The Daily Telegraph

Why Aintree holds no fear despite her horror fall

Katie Walsh is defying a heavy fall to line up at Aintree today and would not have it any other way

- Katie Walsh

As first trips to the Grand National go, Katie Walsh’s was, she recalls “not at all bad”. It was back in 2000, she was just 16 and was working as a groom for Papillon, a horse trained by her father, Ted, and ridden by her brother, Ruby. That day she ended up leading the horse into the Aintree winner’s enclosure, her brother in the saddle, her father nearby, her full-beam grin the picture of a triumphant family day out. She must have thought it was easy, an everyday part of the Walsh routine.

“No, no, no, not at all,” she said, speaking in a brief break between race commitment­s in Ireland. “Even at that age you knew it was all a fairy tale. No way did you think that was what always happened.”

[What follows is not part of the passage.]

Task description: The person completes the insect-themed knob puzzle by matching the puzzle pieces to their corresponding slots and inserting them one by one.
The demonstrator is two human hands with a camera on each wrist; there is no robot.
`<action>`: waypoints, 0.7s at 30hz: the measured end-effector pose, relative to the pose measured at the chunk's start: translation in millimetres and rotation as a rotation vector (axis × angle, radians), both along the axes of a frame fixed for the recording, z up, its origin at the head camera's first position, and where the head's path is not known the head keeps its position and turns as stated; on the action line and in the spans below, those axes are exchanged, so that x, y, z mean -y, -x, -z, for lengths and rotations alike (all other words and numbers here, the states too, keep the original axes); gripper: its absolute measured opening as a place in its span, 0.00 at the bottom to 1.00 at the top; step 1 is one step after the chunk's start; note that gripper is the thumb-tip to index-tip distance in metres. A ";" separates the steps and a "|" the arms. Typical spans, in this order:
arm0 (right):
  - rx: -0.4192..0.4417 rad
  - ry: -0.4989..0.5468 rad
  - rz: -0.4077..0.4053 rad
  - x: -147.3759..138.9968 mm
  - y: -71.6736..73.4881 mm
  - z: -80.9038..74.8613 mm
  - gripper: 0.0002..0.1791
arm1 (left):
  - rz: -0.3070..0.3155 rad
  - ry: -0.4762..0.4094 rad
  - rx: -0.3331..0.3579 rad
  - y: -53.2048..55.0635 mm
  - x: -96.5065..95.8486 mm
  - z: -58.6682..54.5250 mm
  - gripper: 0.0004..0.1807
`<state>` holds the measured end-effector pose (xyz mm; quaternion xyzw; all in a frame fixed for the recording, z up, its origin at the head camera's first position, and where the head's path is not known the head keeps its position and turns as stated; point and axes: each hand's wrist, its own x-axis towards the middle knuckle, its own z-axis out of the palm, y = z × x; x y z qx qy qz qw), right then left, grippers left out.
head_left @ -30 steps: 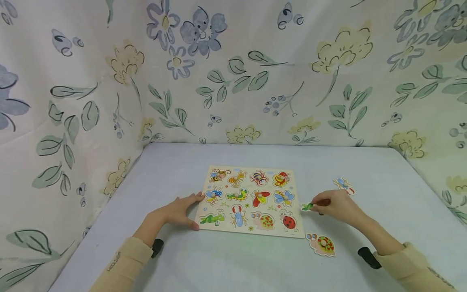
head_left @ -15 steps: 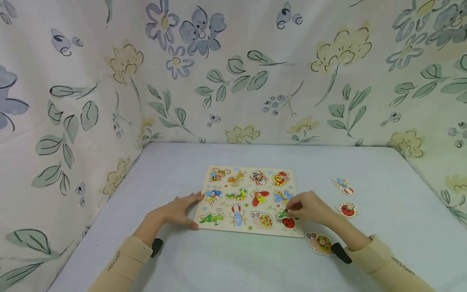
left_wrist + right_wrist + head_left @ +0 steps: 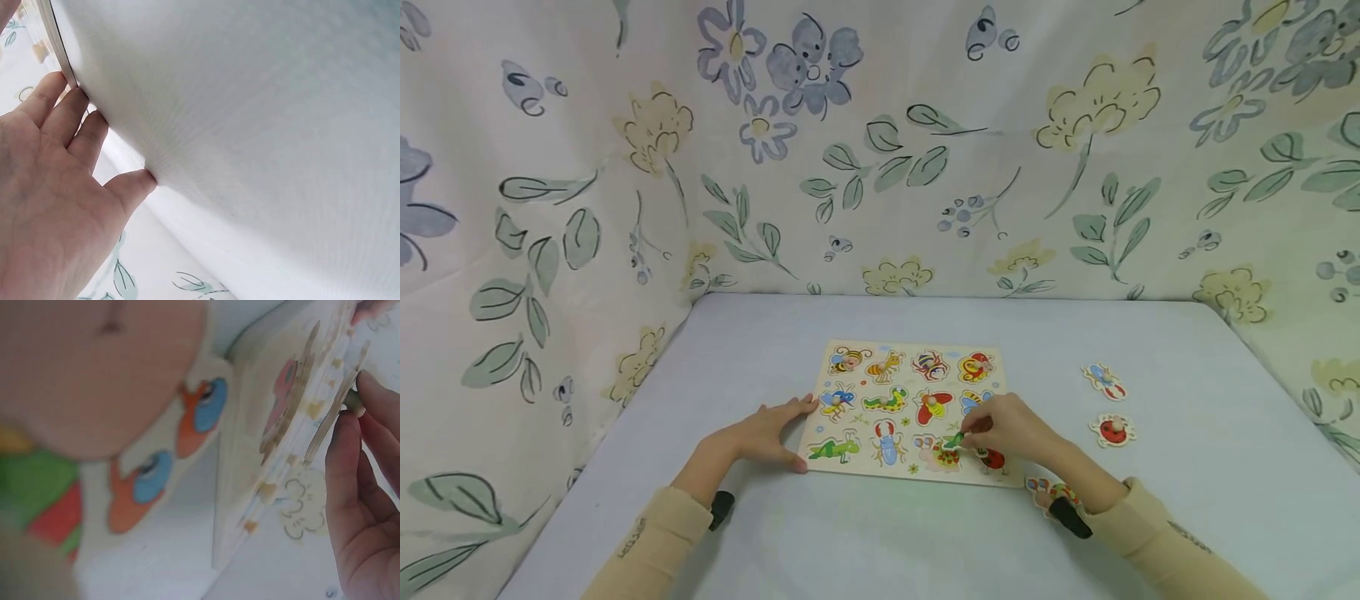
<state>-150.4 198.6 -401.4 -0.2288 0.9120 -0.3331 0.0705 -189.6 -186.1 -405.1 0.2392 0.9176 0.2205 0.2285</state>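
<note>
A wooden insect puzzle board [image 3: 880, 476] lies flat on the table. My left hand [image 3: 766, 433] rests at its left edge, fingers spread and touching it; the left wrist view shows those fingertips [image 3: 94, 122] against the edge. With thumb and fingers my right hand [image 3: 1009, 427] pinches a green grasshopper piece [image 3: 952, 442] above the board's bottom row, over the snail picture. In the right wrist view the piece [image 3: 325, 428] appears edge-on, held by its small green knob [image 3: 355, 404] and apart from the board. Bottom-row pictures show no knobs; the upper rows hold knobbed pieces.
A ladybug piece [image 3: 1113, 430] and a blue stag beetle piece [image 3: 1104, 381] lie on the table right of the board. A snail piece [image 3: 1039, 490] sits by the board's lower right corner, partly covered by my right wrist's black device [image 3: 1070, 518]. Floral cloth [image 3: 880, 242] hangs behind.
My right hand has carried the grasshopper piece leftward from the table right of the board to above its bottom row, uncovering the ladybug piece. My left hand has stayed put.
</note>
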 end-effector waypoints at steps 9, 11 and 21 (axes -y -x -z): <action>0.013 0.023 -0.014 20.4 4.9 -3.1 0.03 | 0.001 0.003 0.007 2.0 1.3 1.9 0.54; 0.017 0.037 -0.015 26.0 6.3 -5.3 0.03 | 0.000 0.005 0.011 2.4 1.3 1.9 0.54; 0.026 0.069 -0.085 58.0 13.7 -11.3 0.03 | 0.006 0.008 0.009 4.1 1.5 2.5 0.54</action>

She is back at Aintree this week. But not as a groom. She will be on top of the Paul Nicholls-trained Wonderful Charm, a 33-1 chance, although that in itself is something of a miracle. She tumbled off Distime in the Foxhunters on Thursday, with initial reports suggesting she had broken her arm. A trip to hospital revealed ‘merely’ severe bruising, with Walsh cheerfully tweeting “Roll on Saturday”.

“People tell me I must be mad to put myself in such a dangerous place,” she had explained in Ireland. “But I don’t think I am. I tell you one thing: I wouldn’t get on the back of a motorbike. So who’s mad?”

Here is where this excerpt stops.